Work request :: Copy exactly the lines of the data below that run from the line holding "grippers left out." through the line holding "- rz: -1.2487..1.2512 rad", both ends included.

Given entries ::
────────────────────

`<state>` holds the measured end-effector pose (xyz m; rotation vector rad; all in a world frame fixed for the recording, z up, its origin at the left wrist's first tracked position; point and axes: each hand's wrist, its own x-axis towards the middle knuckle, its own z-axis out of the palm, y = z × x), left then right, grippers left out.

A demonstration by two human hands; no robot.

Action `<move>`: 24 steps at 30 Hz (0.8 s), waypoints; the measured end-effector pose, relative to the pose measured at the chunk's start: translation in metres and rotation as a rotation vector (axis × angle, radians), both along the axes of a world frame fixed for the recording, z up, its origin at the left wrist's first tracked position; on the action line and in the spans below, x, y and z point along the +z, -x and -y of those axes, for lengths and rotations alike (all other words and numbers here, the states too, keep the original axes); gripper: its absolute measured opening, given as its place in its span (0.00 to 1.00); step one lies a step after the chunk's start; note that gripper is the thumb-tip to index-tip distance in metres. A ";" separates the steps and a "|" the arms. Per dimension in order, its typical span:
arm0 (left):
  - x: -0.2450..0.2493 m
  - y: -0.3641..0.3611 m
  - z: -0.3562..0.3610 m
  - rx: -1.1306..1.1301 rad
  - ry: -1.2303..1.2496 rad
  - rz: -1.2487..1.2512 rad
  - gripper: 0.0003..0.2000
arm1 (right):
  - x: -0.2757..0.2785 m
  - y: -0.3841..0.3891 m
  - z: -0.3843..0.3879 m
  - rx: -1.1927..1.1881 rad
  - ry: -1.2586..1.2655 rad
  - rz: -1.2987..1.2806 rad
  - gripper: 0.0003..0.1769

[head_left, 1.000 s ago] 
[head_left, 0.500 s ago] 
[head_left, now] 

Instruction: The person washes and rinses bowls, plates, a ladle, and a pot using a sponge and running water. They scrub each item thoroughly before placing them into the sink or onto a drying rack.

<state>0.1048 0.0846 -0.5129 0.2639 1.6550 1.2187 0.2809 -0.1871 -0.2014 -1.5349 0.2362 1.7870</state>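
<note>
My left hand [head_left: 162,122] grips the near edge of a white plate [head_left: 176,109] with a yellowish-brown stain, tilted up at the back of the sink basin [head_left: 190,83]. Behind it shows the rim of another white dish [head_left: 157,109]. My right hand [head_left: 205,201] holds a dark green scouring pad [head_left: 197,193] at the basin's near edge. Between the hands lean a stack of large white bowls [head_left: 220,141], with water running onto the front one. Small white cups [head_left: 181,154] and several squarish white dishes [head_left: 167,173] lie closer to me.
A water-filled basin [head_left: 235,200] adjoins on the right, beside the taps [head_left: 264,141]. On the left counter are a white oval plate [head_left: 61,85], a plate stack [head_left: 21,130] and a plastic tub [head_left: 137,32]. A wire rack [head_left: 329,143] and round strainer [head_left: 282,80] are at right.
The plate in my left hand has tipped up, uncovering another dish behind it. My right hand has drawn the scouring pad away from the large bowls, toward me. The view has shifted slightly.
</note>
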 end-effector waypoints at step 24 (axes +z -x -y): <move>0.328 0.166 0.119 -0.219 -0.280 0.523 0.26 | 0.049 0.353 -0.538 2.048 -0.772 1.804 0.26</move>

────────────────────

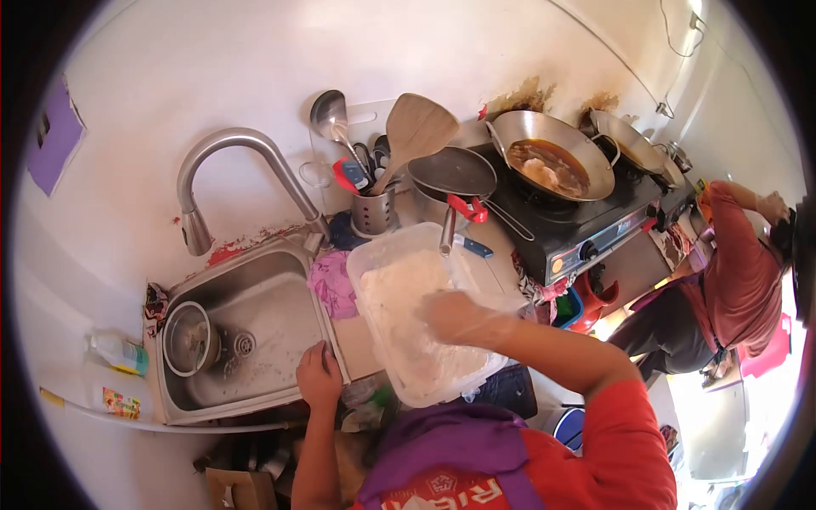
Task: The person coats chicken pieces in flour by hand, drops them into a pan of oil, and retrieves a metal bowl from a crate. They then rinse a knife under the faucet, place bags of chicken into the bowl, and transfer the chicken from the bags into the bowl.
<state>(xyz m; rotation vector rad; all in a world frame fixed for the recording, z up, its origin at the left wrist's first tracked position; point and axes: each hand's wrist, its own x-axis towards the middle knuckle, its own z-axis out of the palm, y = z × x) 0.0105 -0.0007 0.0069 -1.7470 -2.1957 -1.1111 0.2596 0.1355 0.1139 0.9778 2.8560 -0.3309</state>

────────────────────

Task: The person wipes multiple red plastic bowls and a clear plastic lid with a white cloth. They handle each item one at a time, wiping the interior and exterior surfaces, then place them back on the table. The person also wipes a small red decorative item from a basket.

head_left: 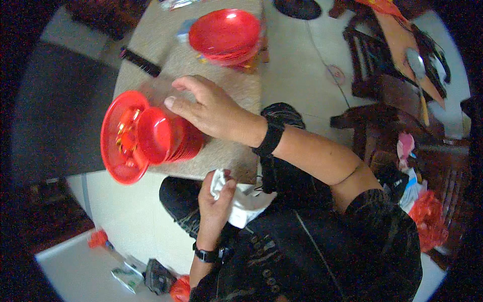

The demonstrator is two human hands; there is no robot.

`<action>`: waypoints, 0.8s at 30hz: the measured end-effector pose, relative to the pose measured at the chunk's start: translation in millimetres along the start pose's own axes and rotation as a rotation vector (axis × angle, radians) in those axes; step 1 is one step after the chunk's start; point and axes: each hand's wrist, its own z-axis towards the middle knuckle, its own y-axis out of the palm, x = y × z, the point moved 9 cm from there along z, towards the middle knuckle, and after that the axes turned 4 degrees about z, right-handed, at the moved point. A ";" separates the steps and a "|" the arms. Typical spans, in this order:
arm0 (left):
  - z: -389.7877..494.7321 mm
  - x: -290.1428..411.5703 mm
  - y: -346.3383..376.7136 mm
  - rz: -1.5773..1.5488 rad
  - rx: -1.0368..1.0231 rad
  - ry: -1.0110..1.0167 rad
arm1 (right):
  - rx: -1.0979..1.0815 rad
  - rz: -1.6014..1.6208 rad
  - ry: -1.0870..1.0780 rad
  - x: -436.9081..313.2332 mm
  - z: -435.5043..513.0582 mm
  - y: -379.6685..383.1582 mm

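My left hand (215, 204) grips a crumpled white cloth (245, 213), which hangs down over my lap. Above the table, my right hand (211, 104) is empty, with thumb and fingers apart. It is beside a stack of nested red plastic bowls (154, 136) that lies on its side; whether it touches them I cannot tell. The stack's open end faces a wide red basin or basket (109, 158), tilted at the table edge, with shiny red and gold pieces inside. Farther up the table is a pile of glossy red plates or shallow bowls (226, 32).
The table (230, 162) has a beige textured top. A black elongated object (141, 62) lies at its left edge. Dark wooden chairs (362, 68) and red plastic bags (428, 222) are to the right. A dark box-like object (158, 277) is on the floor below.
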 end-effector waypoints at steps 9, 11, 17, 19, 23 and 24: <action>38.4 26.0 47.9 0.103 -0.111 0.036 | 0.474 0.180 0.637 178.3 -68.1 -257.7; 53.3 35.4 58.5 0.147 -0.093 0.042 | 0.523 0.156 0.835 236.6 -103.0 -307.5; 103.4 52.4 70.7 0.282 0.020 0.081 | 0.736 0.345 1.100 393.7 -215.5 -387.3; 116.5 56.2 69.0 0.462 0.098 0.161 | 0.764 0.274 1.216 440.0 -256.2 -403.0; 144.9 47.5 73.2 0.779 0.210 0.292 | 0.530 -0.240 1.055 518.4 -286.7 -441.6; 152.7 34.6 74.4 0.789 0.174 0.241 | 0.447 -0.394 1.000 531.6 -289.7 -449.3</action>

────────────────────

Exercise response ::
`<state>` holds the measured end-effector pose (xyz m; rotation vector rad; all in a world frame fixed for the recording, z up, its origin at the left wrist's first tracked position; point and axes: each hand's wrist, its own x-axis towards the middle knuckle, its own z-axis out of the palm, y = z × x), left then right, grippers left out.

A demonstration by two human hands; no robot.

Action `<move>`: 24 steps at 30 Hz (0.8 s), waypoints; the measured end-effector pose, relative to the pose measured at the chunk's start: translation in metres and rotation as a rotation vector (axis × angle, radians), both along the axes of a world frame fixed for the recording, z up, its origin at the left wrist's first tracked position; on the action line and in the spans below, x, y and z point along the +z, -x and -y of those axes, for lengths and rotations alike (all other words and numbers here, the states too, keep the original axes); gripper: its absolute measured opening, given as its place in its span (0.00 to 1.00); step one lies a step after the chunk's start; note that gripper is the thumb-tip to index-tip distance in metres. A ";" separates the steps and a "|" the arms. Per dimension in order, its typical span:
arm0 (left):
  - x: -0.2450..0.2493 m
  - y: -0.3641..0.3611 m
  - z: -0.3562..0.3610 m
  - rx: -1.1306..1.1301 rad
  - ry: -1.2303..1.2496 rad
  - rz: -1.2487..1.2512 rad

That's the full output for the exercise.